Rodrigo piensa en el balance económico que debe revisar para
la reunión del consejo de dentro de dos horas, y en sus propuestas
macroeconómicas. Emite un grito ronco, una blasfemia, y pisa
con más fuerza el pedal de freno. Se niega a aceptarlo, aprieta
los dientes y tensa los dedos en torno al volante. Su mente se pregunta
por qué cruza esa condenada niña, por qué no espera
a que él pase. Aprieta el freno a fondo, pero siente como si
el coche no se detuviera. Maldice a la niña que cruza por no
mirar. Piensa que el coche debe frenar, debe pararse a toda costa antes
de golpearla. No puede perder tiempo. Se pregunta si la niña
no lo entiende. Pero el coche no se para. La niña está
encima ya. Ve su cara perfectamente. Siente bullir en su interior un
hondo desprecio hacia esa cara inocente y asustada. Un impacto sordo
y grave resuena delante, en el capó del coche, y Rodrigo maldice.

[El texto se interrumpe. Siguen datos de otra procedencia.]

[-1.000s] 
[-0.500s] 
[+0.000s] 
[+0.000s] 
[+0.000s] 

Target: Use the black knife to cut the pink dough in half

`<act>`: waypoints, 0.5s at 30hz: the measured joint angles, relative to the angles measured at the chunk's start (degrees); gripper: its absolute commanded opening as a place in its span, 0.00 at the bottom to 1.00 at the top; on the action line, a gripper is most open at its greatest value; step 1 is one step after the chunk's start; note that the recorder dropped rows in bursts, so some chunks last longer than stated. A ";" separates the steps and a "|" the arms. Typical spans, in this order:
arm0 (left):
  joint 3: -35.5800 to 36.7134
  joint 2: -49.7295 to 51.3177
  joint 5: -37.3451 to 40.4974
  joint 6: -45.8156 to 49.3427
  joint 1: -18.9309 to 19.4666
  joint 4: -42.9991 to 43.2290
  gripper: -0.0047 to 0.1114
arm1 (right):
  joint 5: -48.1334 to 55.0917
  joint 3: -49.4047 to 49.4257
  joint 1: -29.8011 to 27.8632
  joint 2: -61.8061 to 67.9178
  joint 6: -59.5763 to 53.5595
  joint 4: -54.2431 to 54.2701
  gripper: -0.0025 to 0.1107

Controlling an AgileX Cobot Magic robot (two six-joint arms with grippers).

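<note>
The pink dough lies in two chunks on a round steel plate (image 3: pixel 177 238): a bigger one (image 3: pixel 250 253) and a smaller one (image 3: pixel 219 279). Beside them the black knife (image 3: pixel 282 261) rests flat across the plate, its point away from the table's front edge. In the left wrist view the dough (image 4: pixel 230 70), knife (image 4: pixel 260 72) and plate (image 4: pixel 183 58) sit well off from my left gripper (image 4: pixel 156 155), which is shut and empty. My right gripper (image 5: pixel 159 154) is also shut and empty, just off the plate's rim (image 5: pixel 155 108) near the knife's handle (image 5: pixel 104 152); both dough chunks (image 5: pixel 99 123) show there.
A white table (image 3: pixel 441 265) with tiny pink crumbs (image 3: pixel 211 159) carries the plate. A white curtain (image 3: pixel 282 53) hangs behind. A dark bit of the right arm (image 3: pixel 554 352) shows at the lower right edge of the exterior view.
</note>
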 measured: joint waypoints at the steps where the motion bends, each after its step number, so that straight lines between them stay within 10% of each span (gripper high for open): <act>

Una mole negra, de superficie muy dura, arrolla a Maisha. Maisha siente
que la arrastran, que la desclavan del suelo que está pisando.

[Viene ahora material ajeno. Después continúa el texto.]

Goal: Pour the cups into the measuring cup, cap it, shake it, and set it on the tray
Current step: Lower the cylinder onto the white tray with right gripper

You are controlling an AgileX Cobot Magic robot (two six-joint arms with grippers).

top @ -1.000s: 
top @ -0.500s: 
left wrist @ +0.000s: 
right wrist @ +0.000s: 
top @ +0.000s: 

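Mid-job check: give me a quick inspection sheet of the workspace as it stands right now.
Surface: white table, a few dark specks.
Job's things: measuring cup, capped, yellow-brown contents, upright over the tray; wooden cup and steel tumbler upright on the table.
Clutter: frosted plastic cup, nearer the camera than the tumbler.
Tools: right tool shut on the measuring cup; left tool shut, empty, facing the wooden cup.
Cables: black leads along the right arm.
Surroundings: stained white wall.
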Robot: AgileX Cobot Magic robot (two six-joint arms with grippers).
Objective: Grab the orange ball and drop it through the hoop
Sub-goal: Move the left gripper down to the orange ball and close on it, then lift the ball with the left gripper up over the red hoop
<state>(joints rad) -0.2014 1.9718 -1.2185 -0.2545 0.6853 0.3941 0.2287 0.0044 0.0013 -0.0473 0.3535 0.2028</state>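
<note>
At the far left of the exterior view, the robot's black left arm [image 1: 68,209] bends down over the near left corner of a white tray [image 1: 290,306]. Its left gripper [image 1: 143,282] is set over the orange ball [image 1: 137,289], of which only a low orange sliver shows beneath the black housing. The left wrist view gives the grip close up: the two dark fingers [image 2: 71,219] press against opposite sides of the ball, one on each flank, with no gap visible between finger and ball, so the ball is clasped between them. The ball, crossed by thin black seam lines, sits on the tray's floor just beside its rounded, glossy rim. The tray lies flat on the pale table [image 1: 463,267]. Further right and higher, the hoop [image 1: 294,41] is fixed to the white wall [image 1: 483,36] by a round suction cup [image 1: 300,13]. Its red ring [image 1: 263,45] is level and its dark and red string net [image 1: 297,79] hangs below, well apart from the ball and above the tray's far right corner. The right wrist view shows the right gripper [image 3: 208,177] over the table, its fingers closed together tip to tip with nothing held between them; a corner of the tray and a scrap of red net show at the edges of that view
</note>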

Alza sus manos hacia los faros del coche y los sujeta, tocando su superficie
lisa y fría, pero no puede agarrarse. El coche sigue avanzando,
y Maisha se angustia porque no puede frenarlo. Su mochila rosa, con
el dibujo estampado, se le escapa de la mano, y Maisha gira la cabeza
para mirar cómo cae hacia el suelo y se pierde debajo del coche.
Nota el impacto, la irrefrenable fuerza que la arrastra, y avanza hacia
atrás, llevada por el motor que ruge. Entonces cae hacia el suelo,
se desliza, sus manos clavadas en el suelo no consiguen detenerla, y
el coche sigue avanzando y ella se golpea contra algo muy duro, metálico.
Debajo, de forma fugaz ve un destello rosa, piensa que será su
mochila, y una rueda enorme y pesada la atrapa el vestido. El vestido
tira de ella, y un pinchazo insoportable comienza a subirla por el costado.
El coche se detiene, y Rodrigo sale disparado como un resorte hacia
delante. Se golpea el pecho contra el volante, e innumerables luces
le inundan los ojos. Piensa en el condenado airbag que no ha saltado,
y en que debió ponerse el cinturón. Su cuerpo es empujado
de nuevo con violencia hacia el respaldo del asiento, y se lleva la
mano al pecho. Cierra los ojos, mientras las luces siguen llenando su
mirada, y se tantea la parte golpeada. Maldice a la niña. Oye
la voz de la radio, que sigue hablando, y sobre su voz se superponen
otras, de los locutores. En su cabeza cierra el balance económico,
números para después de una guerra, y vuelve a acordarse
de la reunión del consejo. Tiene que llamar a su secretaria,
posponer la reunión, necesita tiempo para revisar ese balance,
ordenar sus ideas. Aunque con suerte quizás se retrase unos minutos
nada más. Fuera todo está muy quieto, y silencioso. Sólo
se escucha la radio. Marca en el móvil el número de la
oficina, pero nadie lo coge. Insulta a la secretaria, y entonces se
acuerda de la niña. Piensa en los niños, siempre metiéndose
en todas partes. Decide que debe salir, pero permanece unos segundos
dentro del coche, sintiendo un gran fastidio. La voz monótona
de la radio sigue relatando las noticias de la guerra.